The flaw exists due to a software API oversight that allows users to fake transactions to Bing. Currently, Bing does not detect these faked transactions. The flaw affects both the customer and merchant. According to Samir, in his original posting, "merchants have a few options for reporting, but Bing suggests using a tracking pixel. Basically, the merchant adds a tracking pixel to their order confirmation page, which will report the the transaction details back to Bing." Samir detailed that the process was flawed but didn't pin point exactly how to generate fake transactions.

Bing Cashback is an initiative that pays people to search with Bing.
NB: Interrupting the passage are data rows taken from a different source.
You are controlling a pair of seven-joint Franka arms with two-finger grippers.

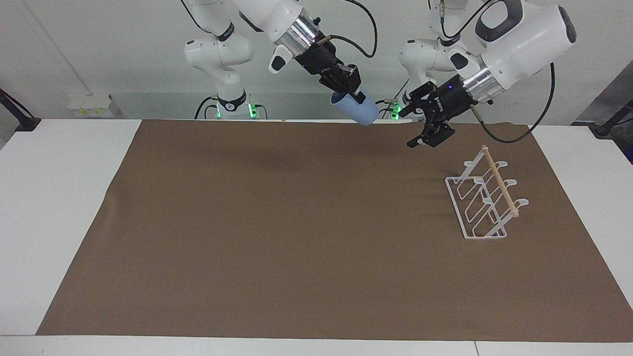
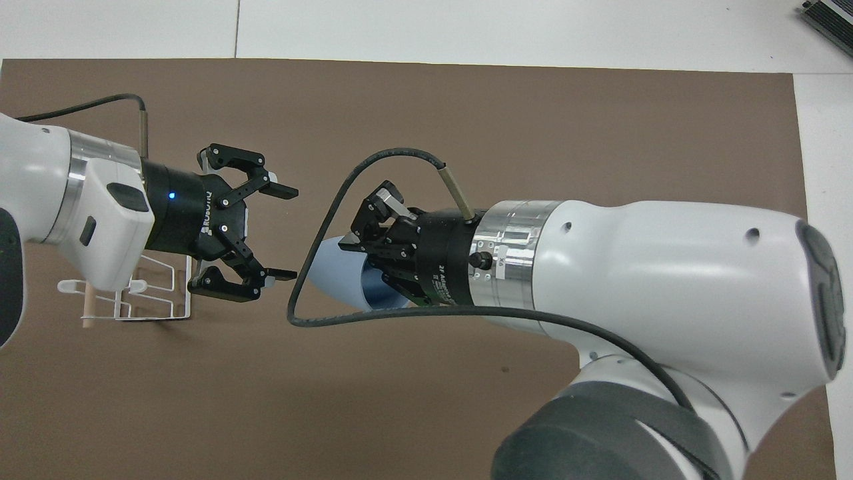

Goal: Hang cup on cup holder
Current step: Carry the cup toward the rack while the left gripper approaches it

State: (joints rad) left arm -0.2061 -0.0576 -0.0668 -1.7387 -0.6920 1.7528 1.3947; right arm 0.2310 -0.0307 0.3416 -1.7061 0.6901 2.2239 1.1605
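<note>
My right gripper [image 1: 352,92] [image 2: 363,243] is shut on the rim of the light blue cup [image 1: 356,109] [image 2: 336,273], holding it up in the air over the brown mat's edge by the robots, base pointing toward the left arm. My left gripper [image 1: 415,123] [image 2: 285,233] hangs open and empty in the air, facing the cup with a small gap between them. The white wire cup holder [image 1: 482,198] [image 2: 156,293] with its wooden dowel stands on the mat toward the left arm's end, partly covered by the left arm in the overhead view.
A brown mat [image 1: 296,237] [image 2: 466,107] covers most of the white table [image 1: 59,198]. Nothing else lies on it. A dark device corner [image 2: 830,13] shows at the table's edge farthest from the robots.
</note>
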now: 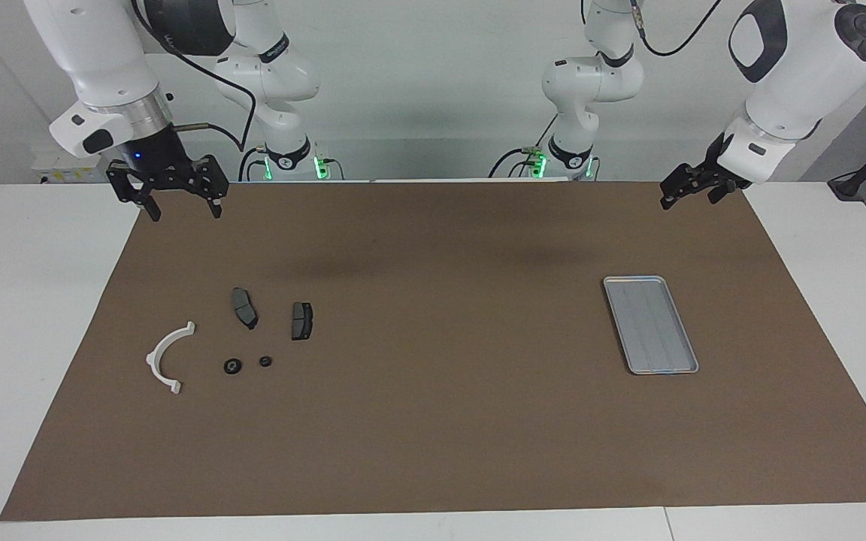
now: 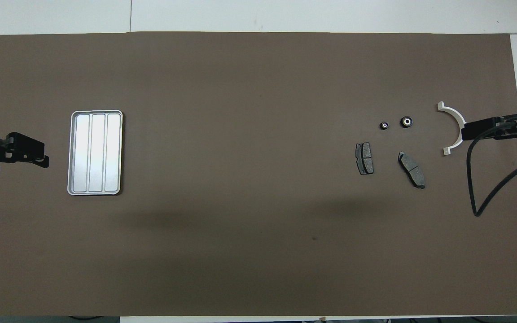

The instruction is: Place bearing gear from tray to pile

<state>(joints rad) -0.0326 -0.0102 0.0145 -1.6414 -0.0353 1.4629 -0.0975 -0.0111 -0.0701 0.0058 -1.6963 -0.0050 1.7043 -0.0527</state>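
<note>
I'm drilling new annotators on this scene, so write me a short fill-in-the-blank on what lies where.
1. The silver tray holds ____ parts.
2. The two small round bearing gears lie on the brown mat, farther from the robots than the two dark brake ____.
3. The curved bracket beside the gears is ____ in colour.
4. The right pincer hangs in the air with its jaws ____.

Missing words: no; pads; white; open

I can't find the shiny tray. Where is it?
The tray lies on the brown mat toward the left arm's end of the table, empty, well apart from the small parts at the right arm's end.
</note>
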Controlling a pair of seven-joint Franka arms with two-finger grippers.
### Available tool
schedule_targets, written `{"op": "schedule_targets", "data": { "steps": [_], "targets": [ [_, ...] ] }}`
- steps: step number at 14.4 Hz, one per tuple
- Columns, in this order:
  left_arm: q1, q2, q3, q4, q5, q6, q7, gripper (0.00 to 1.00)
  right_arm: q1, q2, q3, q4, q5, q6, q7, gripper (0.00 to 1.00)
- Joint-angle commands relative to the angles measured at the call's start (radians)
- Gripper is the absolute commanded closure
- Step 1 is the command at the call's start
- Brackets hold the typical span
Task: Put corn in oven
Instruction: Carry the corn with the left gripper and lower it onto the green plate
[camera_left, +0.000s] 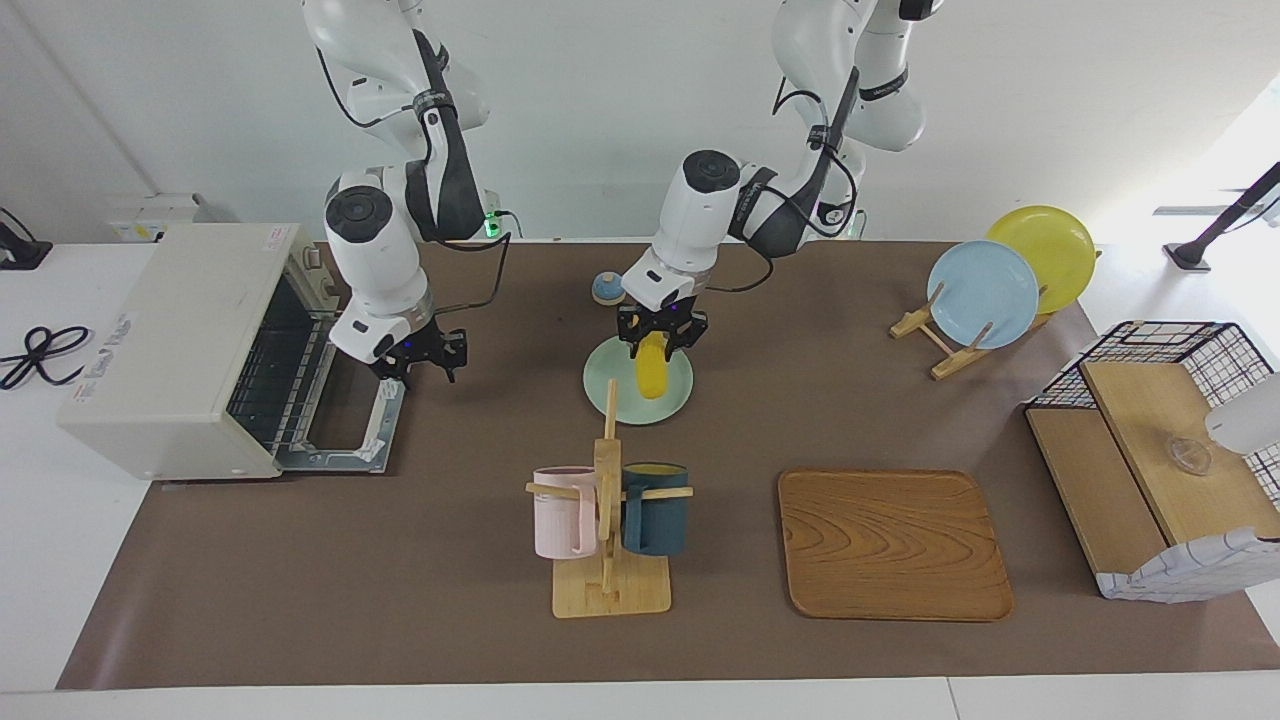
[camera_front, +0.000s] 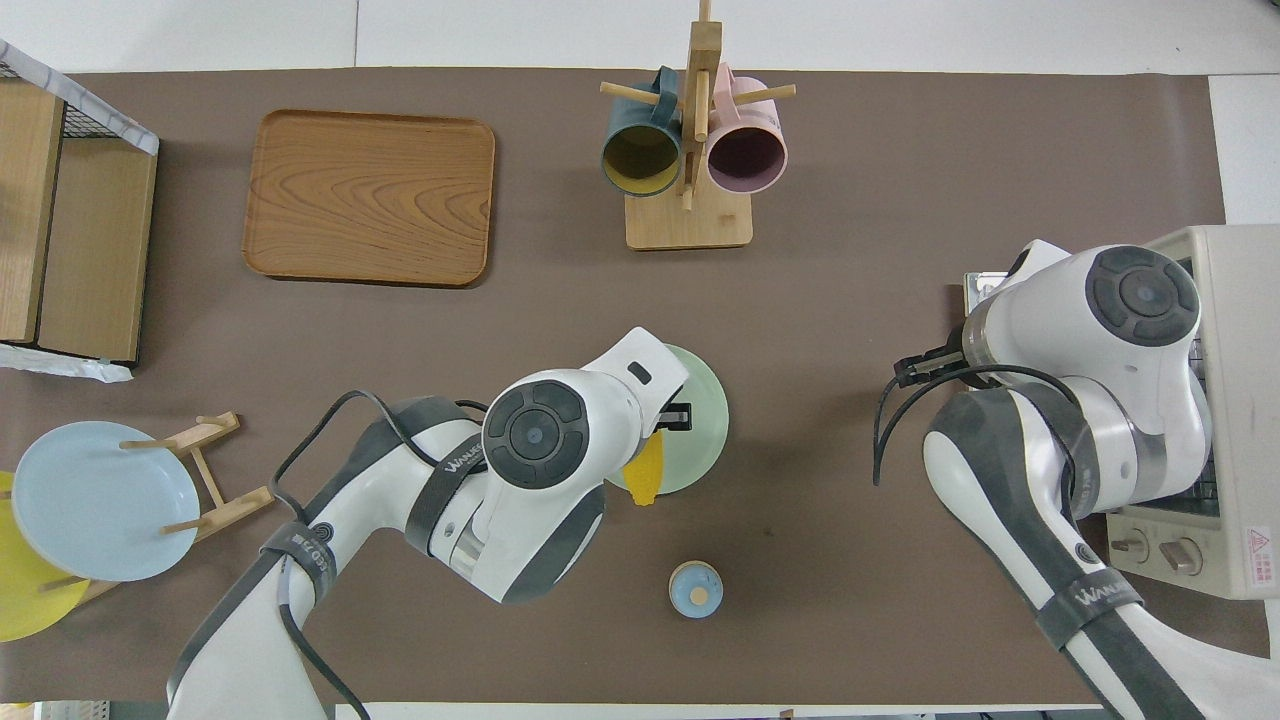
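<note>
Midway along the brown-covered table (camera_left: 300, 600), the left gripper (camera_left: 660, 340) hangs over a pale green plate (camera_left: 612, 392), its fingers pinching the upper end of the corn (camera_left: 651, 375), which dangles upright above the plate. From the overhead camera only the cob's tapered tip (camera_front: 645, 475) shows from under the arm's wrist, over the plate's (camera_front: 705, 440) rim on the side nearer the robots. At the right arm's end of the table the oven (camera_left: 180, 345) stands with its door (camera_left: 345, 440) dropped flat and the wire rack visible inside; the right gripper (camera_left: 422, 358) hovers over the door's edge nearer the robots, fingers spread, holding nothing. A small blue knob-topped object (camera_left: 608, 288) sits nearer the robots than the plate. Farther from them stand a wooden mug rack (camera_left: 608, 560) carrying a pink mug (camera_left: 563, 512) and a dark teal mug (camera_left: 655, 508), and beside it a wooden tray (camera_left: 890, 545). Toward the left arm's end, a blue plate (camera_left: 983, 293) and a yellow plate (camera_left: 1045, 245) lean in a wooden stand, near a wire-and-wood shelf (camera_left: 1150, 450).
</note>
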Motion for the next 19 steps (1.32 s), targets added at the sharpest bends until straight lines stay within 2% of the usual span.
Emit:
{"op": "schedule_targets", "data": {
  "steps": [1, 3, 12, 13, 14, 15, 16, 19],
  "targets": [
    [-0.022, 0.031, 0.018, 0.002, -0.007, 0.041, -0.016, 1.0, 0.007, 0.01, -0.002, 0.037, 0.028, -0.04, 0.013, 0.14],
    [-0.022, 0.066, 0.018, 0.016, -0.006, 0.067, -0.016, 1.0, 0.002, 0.01, -0.002, 0.037, 0.039, -0.042, 0.01, 0.0],
    [-0.012, 0.097, 0.02, 0.037, 0.001, 0.081, 0.015, 1.0, 0.005, 0.007, -0.002, 0.032, 0.07, -0.054, 0.01, 0.0],
    [-0.012, 0.097, 0.02, 0.039, 0.001, 0.081, 0.024, 0.9, 0.005, 0.005, -0.002, 0.032, 0.07, -0.054, 0.009, 0.0],
    [-0.01, 0.097, 0.021, 0.04, 0.001, 0.081, 0.024, 0.64, 0.005, 0.005, -0.002, 0.031, 0.071, -0.054, 0.009, 0.0],
    [-0.01, 0.097, 0.023, 0.042, 0.001, 0.077, 0.023, 0.19, 0.005, 0.005, -0.002, 0.032, 0.07, -0.054, 0.009, 0.0],
    [-0.01, 0.096, 0.023, 0.045, -0.001, 0.07, 0.023, 0.0, 0.005, 0.005, -0.002, 0.031, 0.071, -0.054, 0.009, 0.0],
    [0.042, 0.082, 0.026, 0.1, 0.002, -0.017, 0.026, 0.0, 0.005, 0.005, -0.002, 0.031, 0.071, -0.055, 0.007, 0.0]
  ]
}}
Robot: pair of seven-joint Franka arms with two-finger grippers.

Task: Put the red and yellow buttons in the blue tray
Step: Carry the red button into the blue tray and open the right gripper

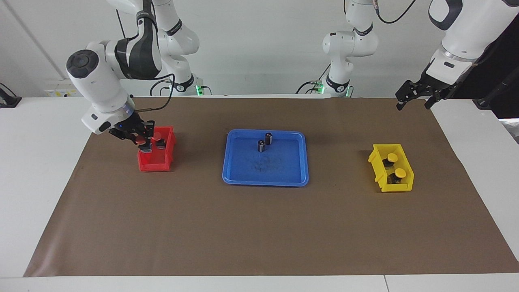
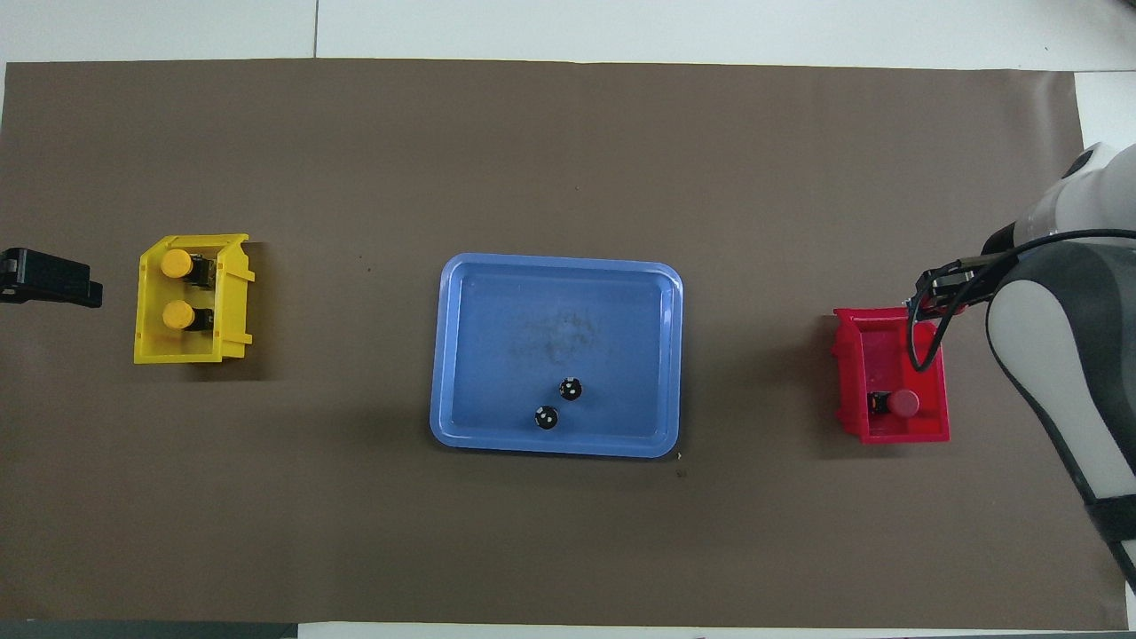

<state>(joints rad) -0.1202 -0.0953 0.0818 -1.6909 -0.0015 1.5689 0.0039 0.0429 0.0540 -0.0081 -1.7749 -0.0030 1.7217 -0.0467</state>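
Observation:
My right gripper (image 1: 142,140) is down in the small red bin (image 1: 167,160), right at the cap of a red button (image 1: 140,141); in the overhead view my arm hides that button. The second red button (image 1: 157,138) sits beside it in the bin, toward the robots, and also shows in the overhead view (image 2: 903,403). Two yellow buttons (image 1: 392,157) (image 1: 400,173) sit in the small yellow bin (image 1: 401,187). The blue tray (image 1: 243,170) lies mid-table. My left gripper (image 1: 413,99) is open and empty, in the air over the table's edge at the left arm's end.
Two dark capless cylinders (image 1: 269,138) (image 1: 261,146) stand in the blue tray, in its part nearer the robots. A brown mat (image 1: 259,227) covers the table. The red bin stands toward the right arm's end, the yellow bin toward the left arm's end.

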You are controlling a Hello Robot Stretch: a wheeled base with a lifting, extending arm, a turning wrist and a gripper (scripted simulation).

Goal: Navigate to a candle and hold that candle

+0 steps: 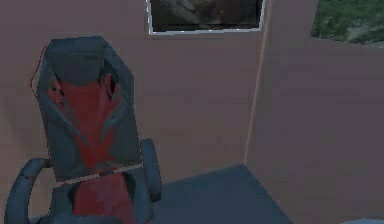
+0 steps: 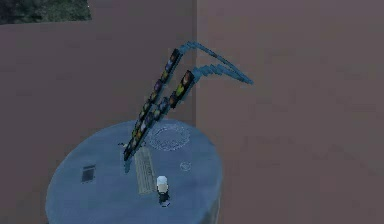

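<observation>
Small white stub, prob the candle, stands near the edge of the round blue table by a curved blue ornament, so I'd centre base on it, reach slow & level; jaws' state: can't tell.

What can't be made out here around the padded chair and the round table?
Forward view: white-framed wall picture, cut by the top edge, subject unclear.
Forward view: grey-and-red padded chair, base cut by the bottom edge.
Arm side view: small white blob on the round blue-grey table, too small to call a candle.
</observation>
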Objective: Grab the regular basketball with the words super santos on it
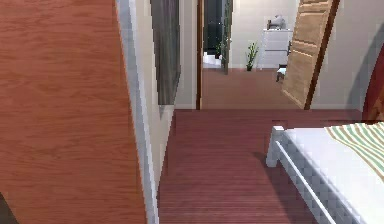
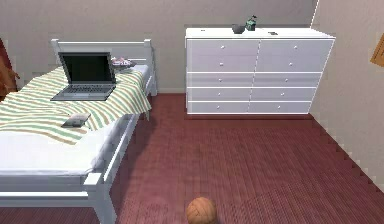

Customers can also get cashback rewards, meaning you could get cashback from online purchases made when Bing is used.

In a follow up post over the weekend entitled "Surrendering to Microsoft", Samir posted a legal letter from Microsoft's legal team demanding he remove the original blog post to which he complied. Microsoft also terminated Samir's Bing cash back account. Some may argue that this is a heavy handed approach but clearly Microsoft doesn't take kindly to fraud.

Thanks to Jugalator for the news tip

Comments (29)

SmNet - 10 November 2009 - 14:12

lol now lets see how he reacts
+Northgrove - 10 November 2009 - 15:57

He pulled his blog post, and MS shut down his account. I don't think more will happen here.
SmNet - 10 November 2009 - 18:54

actually!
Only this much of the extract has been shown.